Work instruction ->
Send back all of the data, word for word.

Source data ->

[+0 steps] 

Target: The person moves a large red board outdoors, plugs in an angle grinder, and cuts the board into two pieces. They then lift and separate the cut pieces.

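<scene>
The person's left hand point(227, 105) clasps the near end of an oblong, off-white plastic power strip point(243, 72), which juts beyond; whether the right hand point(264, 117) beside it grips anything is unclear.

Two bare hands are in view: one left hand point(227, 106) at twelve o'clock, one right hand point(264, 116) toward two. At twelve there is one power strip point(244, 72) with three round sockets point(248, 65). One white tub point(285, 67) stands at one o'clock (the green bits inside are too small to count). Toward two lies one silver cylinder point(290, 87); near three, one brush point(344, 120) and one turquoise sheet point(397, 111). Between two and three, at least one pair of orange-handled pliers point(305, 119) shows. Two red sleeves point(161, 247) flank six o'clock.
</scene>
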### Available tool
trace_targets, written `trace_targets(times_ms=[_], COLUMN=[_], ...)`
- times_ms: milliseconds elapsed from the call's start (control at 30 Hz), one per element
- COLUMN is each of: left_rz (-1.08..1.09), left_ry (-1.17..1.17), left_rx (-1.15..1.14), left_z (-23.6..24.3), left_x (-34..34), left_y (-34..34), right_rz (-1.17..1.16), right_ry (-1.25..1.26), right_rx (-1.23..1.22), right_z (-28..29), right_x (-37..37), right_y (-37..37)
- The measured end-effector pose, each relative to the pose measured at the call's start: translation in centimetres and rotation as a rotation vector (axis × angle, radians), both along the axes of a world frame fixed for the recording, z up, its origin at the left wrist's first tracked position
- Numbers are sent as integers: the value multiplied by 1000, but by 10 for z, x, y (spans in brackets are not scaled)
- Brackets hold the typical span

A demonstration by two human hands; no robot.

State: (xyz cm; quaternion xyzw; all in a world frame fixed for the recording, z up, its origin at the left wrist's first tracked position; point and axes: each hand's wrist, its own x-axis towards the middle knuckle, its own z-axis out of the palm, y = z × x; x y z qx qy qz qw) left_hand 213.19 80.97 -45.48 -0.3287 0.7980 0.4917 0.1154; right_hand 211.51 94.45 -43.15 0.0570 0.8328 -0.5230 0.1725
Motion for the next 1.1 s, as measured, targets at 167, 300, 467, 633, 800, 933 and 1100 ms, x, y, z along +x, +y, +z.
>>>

Written answer ->
[+0 steps] 

Target: The person moves a large red board outdoors, plugs in an angle grinder, and cuts the board into two pieces. They then lift and separate the cut pieces.

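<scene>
The person's left hand point(227, 105) clasps the near end of an oblong, off-white plastic power strip point(243, 72), which juts beyond; whether the right hand point(264, 117) beside it grips anything is unclear.

Two bare hands are in view: one left hand point(227, 106) at twelve o'clock, one right hand point(264, 116) toward two. At twelve there is one power strip point(244, 72) with three round sockets point(248, 65). One white tub point(285, 67) stands at one o'clock (the green bits inside are too small to count). Toward two lies one silver cylinder point(290, 87); near three, one brush point(344, 120) and one turquoise sheet point(397, 111). Between two and three, at least one pair of orange-handled pliers point(305, 119) shows. Two red sleeves point(161, 247) flank six o'clock.
</scene>
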### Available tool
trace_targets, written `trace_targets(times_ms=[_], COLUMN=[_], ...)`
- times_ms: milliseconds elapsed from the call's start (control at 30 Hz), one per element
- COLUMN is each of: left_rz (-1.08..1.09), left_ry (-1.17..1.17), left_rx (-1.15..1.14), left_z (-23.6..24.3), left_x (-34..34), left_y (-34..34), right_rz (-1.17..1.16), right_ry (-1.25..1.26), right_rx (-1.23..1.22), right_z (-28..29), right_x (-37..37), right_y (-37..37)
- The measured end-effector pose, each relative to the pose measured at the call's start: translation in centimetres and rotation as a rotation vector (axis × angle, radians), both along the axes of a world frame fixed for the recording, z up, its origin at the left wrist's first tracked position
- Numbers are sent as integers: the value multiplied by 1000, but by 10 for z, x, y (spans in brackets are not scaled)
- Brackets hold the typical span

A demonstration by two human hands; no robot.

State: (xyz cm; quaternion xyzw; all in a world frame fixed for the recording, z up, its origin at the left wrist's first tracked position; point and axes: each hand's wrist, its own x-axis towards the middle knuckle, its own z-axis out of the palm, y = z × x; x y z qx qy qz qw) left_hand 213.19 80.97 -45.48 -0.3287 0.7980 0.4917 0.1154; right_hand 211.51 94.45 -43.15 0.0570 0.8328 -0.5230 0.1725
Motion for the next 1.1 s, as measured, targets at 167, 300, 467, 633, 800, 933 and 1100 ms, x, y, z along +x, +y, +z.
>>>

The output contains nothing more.